CLI: add flag when running garbage collector to ignore non-authorized stacks

[TiagoVentosa]

Describe the feature

add some kind of flag to the cdk gc command (for example --skip-unauthorized-stacks) so that when checking the stacks (GetTemplateSummary) it ignores those that the user does not have access instead of failing the command

Use Case

I was very excited for this new feature, but when I tried running it, I got the following error:

npx cdk gc --unstable=gc --rollback-buffer-days 5
 ⏳  Garbage Collecting environment aws://<ACCOUNT>/eu-west-1...
Error refreshing stacks: AccessDenied: User: arn:aws:sts::<ACCOUNT>:assumed-role/<ROLE> is not authorized 
to perform: cloudformation:GetTemplateSummary on 
resource: arn:aws:cloudformation:eu-west-1:<ACCOUNT>:stack/<ORGANIZATION-STACK> 
with an explicit deny in a service control policy

(newlines added to improve readability)

Where is a stack used my my company to do initial setup of AWS accounts.

Proposed Solution

Instead of automatically failing, have some way to ignore stacks in error.
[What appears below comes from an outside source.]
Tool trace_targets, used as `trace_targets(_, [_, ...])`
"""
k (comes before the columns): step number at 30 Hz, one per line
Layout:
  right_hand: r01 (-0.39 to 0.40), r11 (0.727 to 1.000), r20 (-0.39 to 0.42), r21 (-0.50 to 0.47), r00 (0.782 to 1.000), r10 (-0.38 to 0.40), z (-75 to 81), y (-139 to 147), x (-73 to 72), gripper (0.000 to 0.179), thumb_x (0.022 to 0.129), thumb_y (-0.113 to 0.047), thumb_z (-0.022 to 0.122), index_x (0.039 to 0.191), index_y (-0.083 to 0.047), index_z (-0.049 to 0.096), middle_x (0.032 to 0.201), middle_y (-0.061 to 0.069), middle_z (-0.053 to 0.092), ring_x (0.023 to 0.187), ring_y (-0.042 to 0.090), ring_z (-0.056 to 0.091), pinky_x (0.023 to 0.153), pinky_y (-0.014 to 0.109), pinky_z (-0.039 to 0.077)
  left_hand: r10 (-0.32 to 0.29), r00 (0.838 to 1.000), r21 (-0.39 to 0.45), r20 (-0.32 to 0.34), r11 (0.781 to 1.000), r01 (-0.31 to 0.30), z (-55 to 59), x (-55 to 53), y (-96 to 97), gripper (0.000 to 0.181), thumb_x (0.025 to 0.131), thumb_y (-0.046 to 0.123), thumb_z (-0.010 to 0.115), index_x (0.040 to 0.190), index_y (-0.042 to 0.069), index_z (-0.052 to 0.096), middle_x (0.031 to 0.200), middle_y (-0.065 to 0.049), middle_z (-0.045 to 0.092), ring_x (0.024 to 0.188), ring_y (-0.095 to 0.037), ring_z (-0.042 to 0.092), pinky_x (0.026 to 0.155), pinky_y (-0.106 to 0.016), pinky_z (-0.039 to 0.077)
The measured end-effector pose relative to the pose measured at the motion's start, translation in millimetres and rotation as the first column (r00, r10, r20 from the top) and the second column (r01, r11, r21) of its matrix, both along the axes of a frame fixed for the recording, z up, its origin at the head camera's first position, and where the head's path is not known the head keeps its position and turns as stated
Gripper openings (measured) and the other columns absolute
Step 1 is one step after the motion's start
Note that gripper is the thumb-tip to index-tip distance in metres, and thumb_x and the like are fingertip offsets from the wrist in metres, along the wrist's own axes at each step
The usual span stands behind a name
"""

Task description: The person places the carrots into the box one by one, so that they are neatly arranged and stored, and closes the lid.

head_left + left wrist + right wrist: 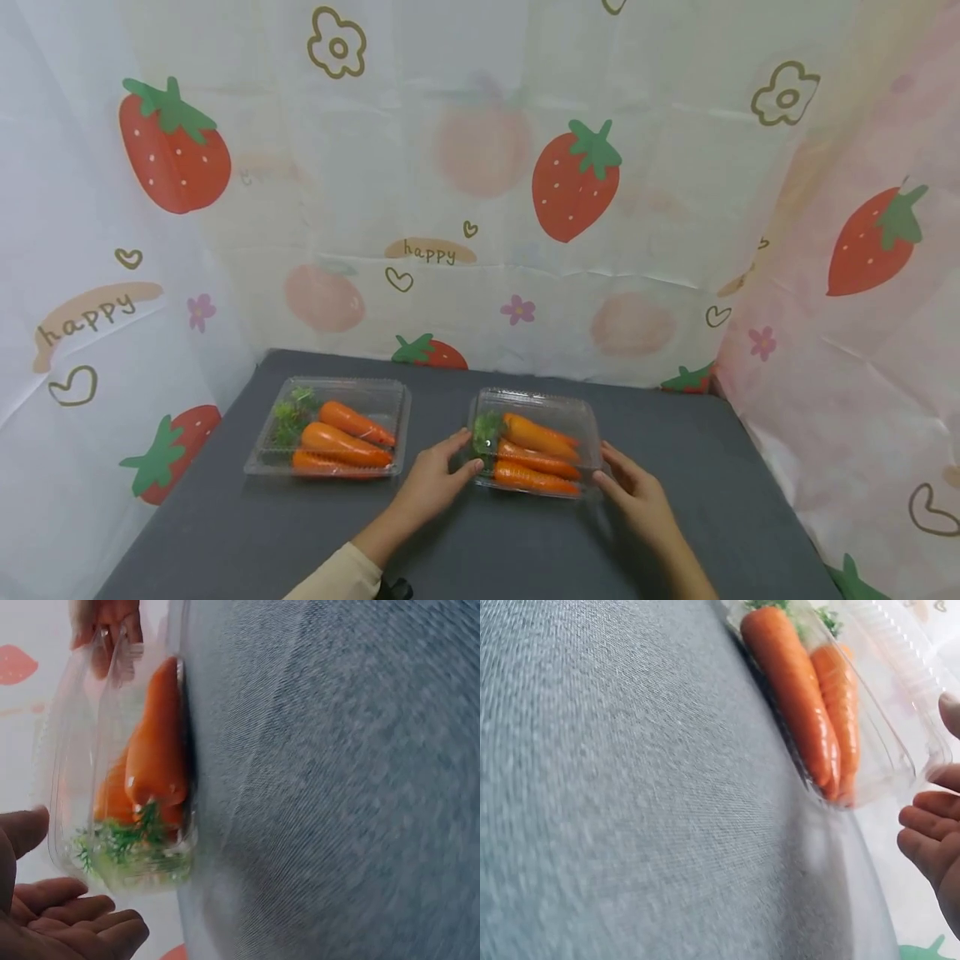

Right now I know of no way to skip it

Other Information

No response

Acknowledgements

• I may be able to implement this feature request
• This feature might incur a breaking change

CDK version used

2.171.1

Environment details (OS name and version, etc.)

macOS Sonoma 14.7

[khushail]

Hi @TiagoVentosa , thanks for reaching out and requesting this.
I see that cdk gc support was implemented recently with the idea of collecting unused assets in your bootstrapped S3 bucket with these PRs -

• feat(cli): garbage collect s3 assets (under --unstable flag) #31611
• feat(cli): garbage collect ecr assets (under --unstable flag) #31841

But what you are suggesting also seems to be a good add-on.

Requesting team's thoughts on this feature as it would be great to have their say whether its something on their radar for future implementation or would be considered from community.